WHAT TO WORK ON
Your task is to copy the stretch of lines in the records below that begins with the line containing "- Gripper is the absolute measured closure" and ends with the line containing "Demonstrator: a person", exactly as written, with nothing added.

─── DATA EXCERPTS

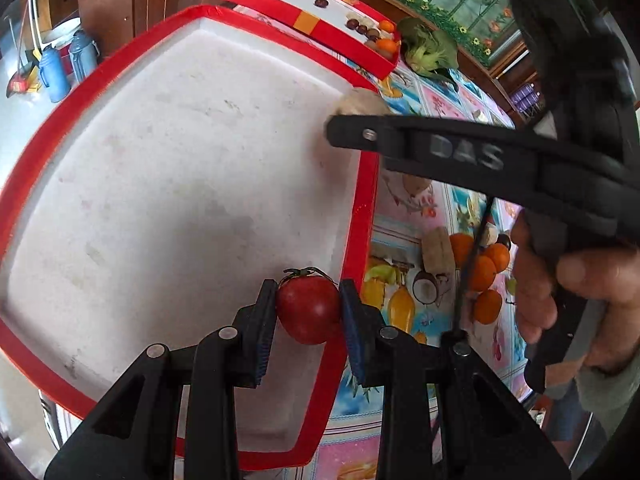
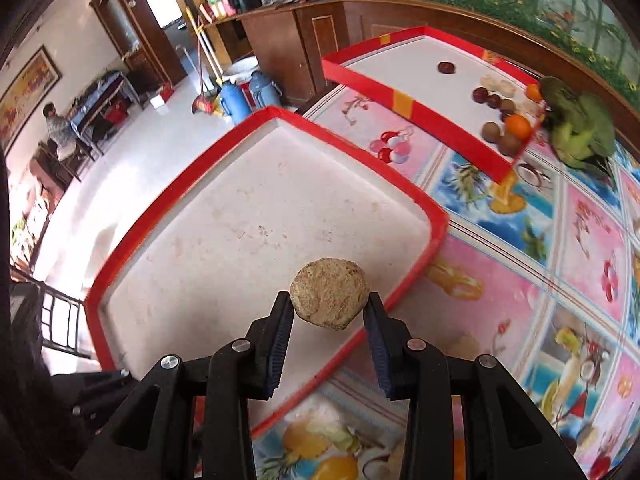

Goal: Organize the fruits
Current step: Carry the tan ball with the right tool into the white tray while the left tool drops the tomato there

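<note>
A: Tomato (image 1: 309, 309) sits clenched between the left gripper (image 1: 308, 320) pads, above the near tray's (image 1: 362, 216) right rim.

B: And the right gripper (image 2: 329, 322)?

A: It grips a brown fruit (image 2: 329, 294) over that tray's near-right corner. The far tray (image 2: 404, 106) with small fruits lies ahead, to its right.
</note>
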Tool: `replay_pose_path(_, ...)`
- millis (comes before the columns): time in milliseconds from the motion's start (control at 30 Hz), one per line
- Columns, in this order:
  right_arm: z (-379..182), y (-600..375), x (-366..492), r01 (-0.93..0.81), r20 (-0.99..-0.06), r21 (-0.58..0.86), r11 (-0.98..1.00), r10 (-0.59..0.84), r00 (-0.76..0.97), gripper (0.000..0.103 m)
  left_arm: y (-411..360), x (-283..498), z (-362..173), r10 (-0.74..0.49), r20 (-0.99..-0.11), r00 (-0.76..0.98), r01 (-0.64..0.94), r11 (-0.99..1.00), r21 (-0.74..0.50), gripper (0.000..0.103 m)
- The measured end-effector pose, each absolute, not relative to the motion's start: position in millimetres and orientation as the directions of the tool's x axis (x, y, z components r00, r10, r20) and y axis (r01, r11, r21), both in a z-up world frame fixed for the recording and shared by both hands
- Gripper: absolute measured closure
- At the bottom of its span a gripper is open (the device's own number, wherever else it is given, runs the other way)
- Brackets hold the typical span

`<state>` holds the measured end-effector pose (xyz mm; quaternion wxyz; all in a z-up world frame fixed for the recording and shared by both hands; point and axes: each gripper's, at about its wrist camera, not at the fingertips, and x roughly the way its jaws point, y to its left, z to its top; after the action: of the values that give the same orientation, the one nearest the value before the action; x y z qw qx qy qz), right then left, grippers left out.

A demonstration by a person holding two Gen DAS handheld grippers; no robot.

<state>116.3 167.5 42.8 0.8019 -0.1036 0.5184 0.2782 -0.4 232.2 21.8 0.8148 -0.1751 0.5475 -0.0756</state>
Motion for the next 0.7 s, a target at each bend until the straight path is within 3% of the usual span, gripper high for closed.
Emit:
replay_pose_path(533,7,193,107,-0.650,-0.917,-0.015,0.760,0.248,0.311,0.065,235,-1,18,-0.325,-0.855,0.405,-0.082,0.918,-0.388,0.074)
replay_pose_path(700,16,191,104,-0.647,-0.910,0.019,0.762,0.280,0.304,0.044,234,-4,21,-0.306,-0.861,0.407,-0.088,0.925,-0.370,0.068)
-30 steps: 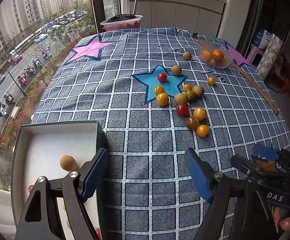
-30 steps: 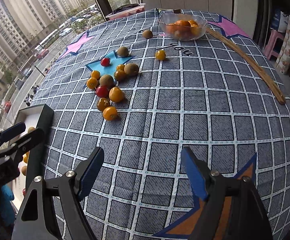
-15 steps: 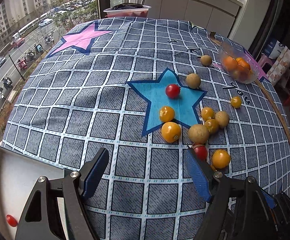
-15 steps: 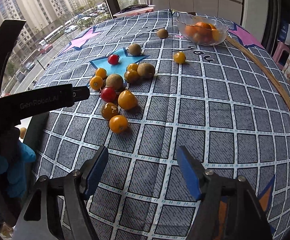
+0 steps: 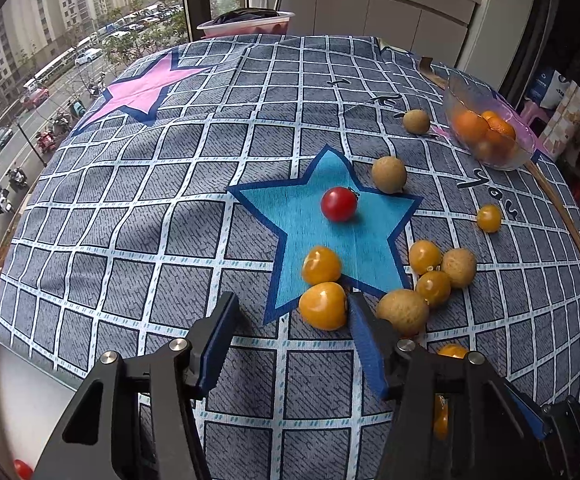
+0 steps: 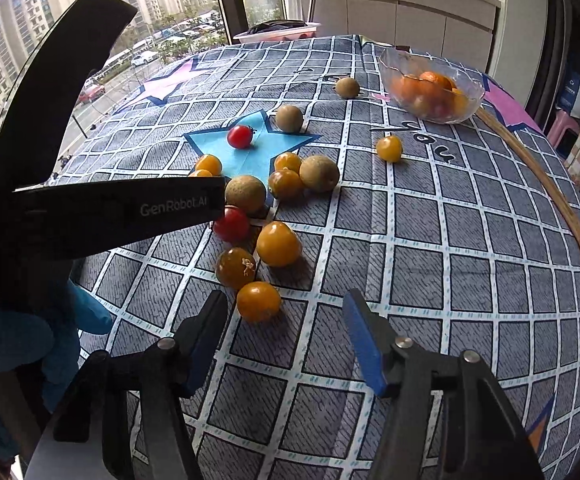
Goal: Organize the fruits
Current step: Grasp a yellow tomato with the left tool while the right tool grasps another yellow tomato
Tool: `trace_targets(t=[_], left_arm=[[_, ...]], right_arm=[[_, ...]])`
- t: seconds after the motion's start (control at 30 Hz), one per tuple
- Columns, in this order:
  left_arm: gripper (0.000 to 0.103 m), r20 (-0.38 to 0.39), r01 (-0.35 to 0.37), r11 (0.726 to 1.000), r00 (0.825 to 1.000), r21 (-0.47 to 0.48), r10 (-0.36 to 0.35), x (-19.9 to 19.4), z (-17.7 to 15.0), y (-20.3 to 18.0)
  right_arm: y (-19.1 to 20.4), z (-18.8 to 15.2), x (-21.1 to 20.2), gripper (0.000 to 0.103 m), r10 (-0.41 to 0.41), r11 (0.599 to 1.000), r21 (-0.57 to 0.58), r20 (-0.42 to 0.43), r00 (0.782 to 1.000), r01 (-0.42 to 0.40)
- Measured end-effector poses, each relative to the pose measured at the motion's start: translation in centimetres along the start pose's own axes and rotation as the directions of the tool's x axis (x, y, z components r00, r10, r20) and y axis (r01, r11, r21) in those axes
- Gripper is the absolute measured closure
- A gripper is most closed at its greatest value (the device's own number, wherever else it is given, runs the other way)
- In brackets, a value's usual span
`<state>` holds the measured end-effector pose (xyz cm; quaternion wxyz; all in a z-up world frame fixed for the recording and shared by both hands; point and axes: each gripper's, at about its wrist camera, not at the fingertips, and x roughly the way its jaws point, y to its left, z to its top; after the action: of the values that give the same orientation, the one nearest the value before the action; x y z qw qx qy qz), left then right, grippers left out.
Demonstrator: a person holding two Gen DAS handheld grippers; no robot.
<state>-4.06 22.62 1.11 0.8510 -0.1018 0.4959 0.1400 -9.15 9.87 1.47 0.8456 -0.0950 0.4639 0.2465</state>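
Glossy round tomatoes (image 5: 323,305) and matte fruits dot checkered cloth (image 5: 138,184).

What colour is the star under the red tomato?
Light blue star with a dark blue border, clearest in the left wrist view.

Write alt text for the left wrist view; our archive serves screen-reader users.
The left gripper, jaws open and just narrowed, hovers over a checked tablecloth, its right finger beside a yellow tomato. Beyond lie more yellow tomatoes, brown fruits, a red tomato on a blue star, and a glass bowl of oranges.
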Motion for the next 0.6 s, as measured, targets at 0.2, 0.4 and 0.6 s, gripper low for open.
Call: trace_targets(t=[0.2,0.4,0.6], left_arm=[[0.078,0.019,0.013,1.000,1.000,0.029,-0.013,-0.2,-0.2,-0.1],[0.078,0.016,0.049,0.998,0.999,0.032,-0.049,-1.8,-2.1,0.4],[0.078,0.027,0.095,0.995,0.995,0.037,-0.096,-4.9,-5.0,1.0]], right_arm=[[-0.1,0.1,-0.1,0.079,0.050,0.999,0.009,-0.007,0.999,-0.050],[-1.2,-1.3,-1.1,0.079,0.121,0.991,0.066,-0.014,0.993,-0.120],[-1.9,-3.1,-2.8,0.079,0.159,0.983,0.100,-0.014,0.987,-0.157]])
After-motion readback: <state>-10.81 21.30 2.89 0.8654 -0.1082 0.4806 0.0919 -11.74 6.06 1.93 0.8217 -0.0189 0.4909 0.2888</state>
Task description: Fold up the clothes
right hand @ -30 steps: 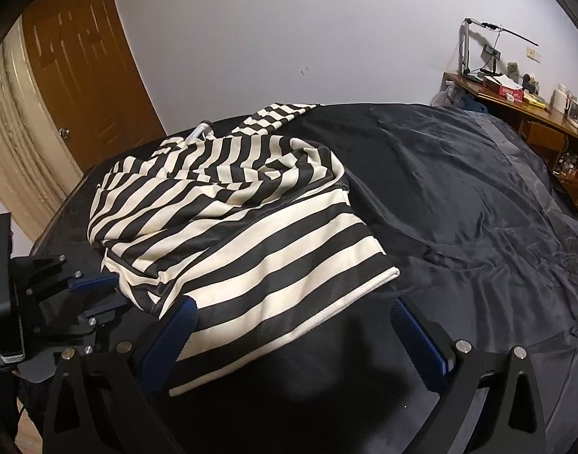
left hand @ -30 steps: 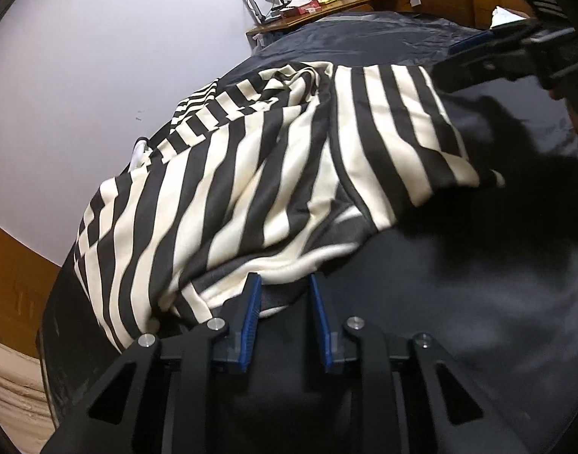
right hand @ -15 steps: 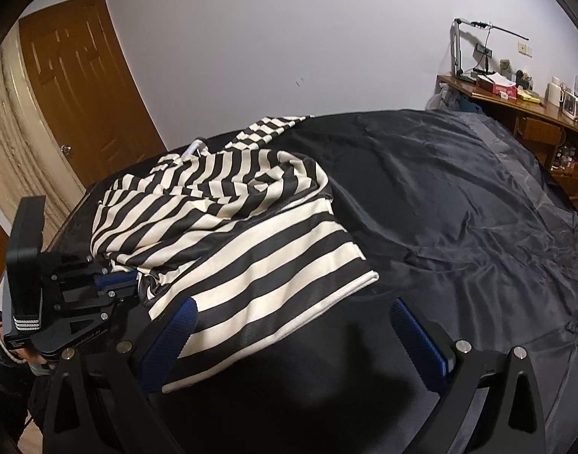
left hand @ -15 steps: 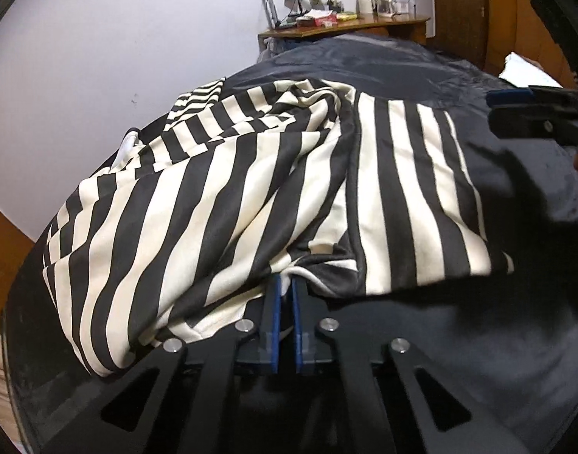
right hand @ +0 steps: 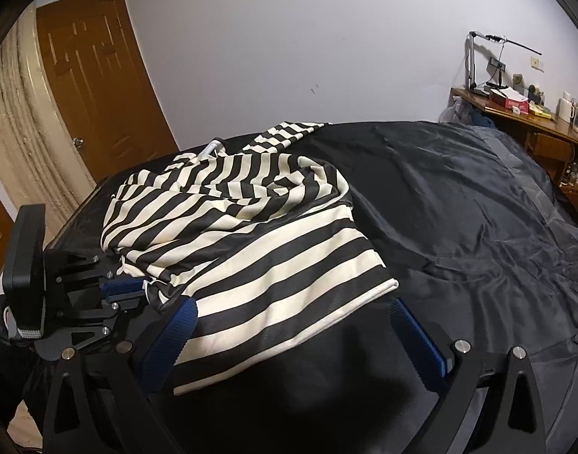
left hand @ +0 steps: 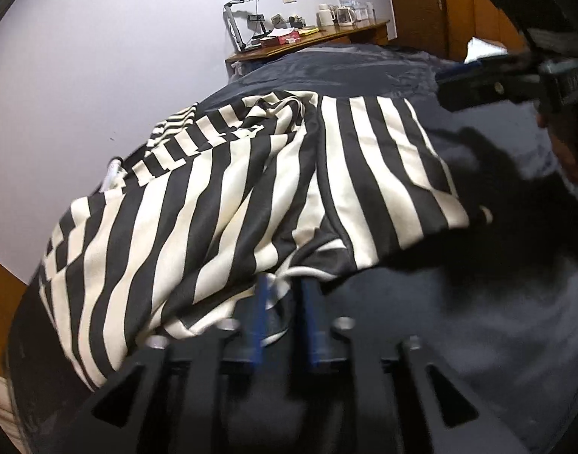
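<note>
On the left half of a bed [right hand: 459,204] covered in dark, faintly shiny fabric lies a black-and-cream striped garment [right hand: 251,234], bunched and partly doubled over itself. Its far end reaches toward the wall, and its near hem runs to the front edge of the bed.

At the garment's left near corner sits the left tool [left hand: 283,302]. Its blue jaws have just been opening and now stand a little apart, with a rumpled fold of striped cloth and a pale edge lying between them. The pads do not look to be pressing it, though motion blur makes this hard to confirm.

To the right, the right tool [right hand: 292,336] hangs low over the near hem with its jaws spread wide, one on each side of the flat striped panel, gripping nothing.

The garment looks light, soft and limp, likely a knit that drapes and stretches. It would probably slide easily on the slick cover and sag when lifted. The hem corners or a seam seem the safest places to pinch.

No containers sit on the bed. On a wooden desk [right hand: 535,125] at far right stand small items, including what may be mugs; their contents cannot be seen.
</note>
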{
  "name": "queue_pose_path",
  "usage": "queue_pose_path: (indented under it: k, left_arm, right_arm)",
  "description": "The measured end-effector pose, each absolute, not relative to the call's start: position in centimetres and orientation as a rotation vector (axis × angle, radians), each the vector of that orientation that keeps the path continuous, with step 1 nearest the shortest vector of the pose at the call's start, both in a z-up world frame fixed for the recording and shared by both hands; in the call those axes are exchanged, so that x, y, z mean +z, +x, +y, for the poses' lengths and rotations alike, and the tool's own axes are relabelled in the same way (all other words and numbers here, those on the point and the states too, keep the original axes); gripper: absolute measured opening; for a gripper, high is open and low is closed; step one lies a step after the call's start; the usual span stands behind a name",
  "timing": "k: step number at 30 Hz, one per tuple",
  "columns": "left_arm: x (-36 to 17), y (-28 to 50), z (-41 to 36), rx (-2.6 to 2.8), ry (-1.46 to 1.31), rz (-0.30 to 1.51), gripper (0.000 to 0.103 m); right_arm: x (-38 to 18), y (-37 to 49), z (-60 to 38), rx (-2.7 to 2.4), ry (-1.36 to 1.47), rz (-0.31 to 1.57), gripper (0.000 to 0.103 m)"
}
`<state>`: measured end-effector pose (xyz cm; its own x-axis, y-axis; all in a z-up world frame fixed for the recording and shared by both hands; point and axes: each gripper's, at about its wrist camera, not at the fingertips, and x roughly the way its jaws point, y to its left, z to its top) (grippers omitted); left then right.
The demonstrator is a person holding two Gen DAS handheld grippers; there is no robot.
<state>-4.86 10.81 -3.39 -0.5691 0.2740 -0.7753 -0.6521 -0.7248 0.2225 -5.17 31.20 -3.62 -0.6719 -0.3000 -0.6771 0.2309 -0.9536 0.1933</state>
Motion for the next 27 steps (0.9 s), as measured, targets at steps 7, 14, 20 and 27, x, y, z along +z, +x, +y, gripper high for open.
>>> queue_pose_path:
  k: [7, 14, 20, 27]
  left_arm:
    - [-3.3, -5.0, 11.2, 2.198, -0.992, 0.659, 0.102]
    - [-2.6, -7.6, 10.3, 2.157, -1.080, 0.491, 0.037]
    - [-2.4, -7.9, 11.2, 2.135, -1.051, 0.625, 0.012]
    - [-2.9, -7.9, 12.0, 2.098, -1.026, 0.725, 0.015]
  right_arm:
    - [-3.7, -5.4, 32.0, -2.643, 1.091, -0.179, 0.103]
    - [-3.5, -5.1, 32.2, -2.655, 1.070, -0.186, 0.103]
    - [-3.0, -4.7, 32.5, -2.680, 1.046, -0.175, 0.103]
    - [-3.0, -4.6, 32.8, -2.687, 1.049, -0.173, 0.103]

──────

RESPONSE AREA
- Gripper is the absolute measured closure
- A gripper is most closed at its greatest value (the device's own number, wherever else it is given, runs the other way)
- In brackets, a value's usual span
`<state>` holds the measured end-effector pose (xyz cm; quaternion wxyz; all in a z-up world frame fixed for the recording and shared by both hands; point and axes: each gripper's, at about its wrist camera, not at the fingertips, and x roughly the way its jaws point, y to its left, z to its top; after the action: of the values that give the same orientation, the one nearest the value before the action; x y z qw qx qy qz), left then right, grippers left out.
Demonstrator: a person holding two Gen DAS handheld grippers; no robot.

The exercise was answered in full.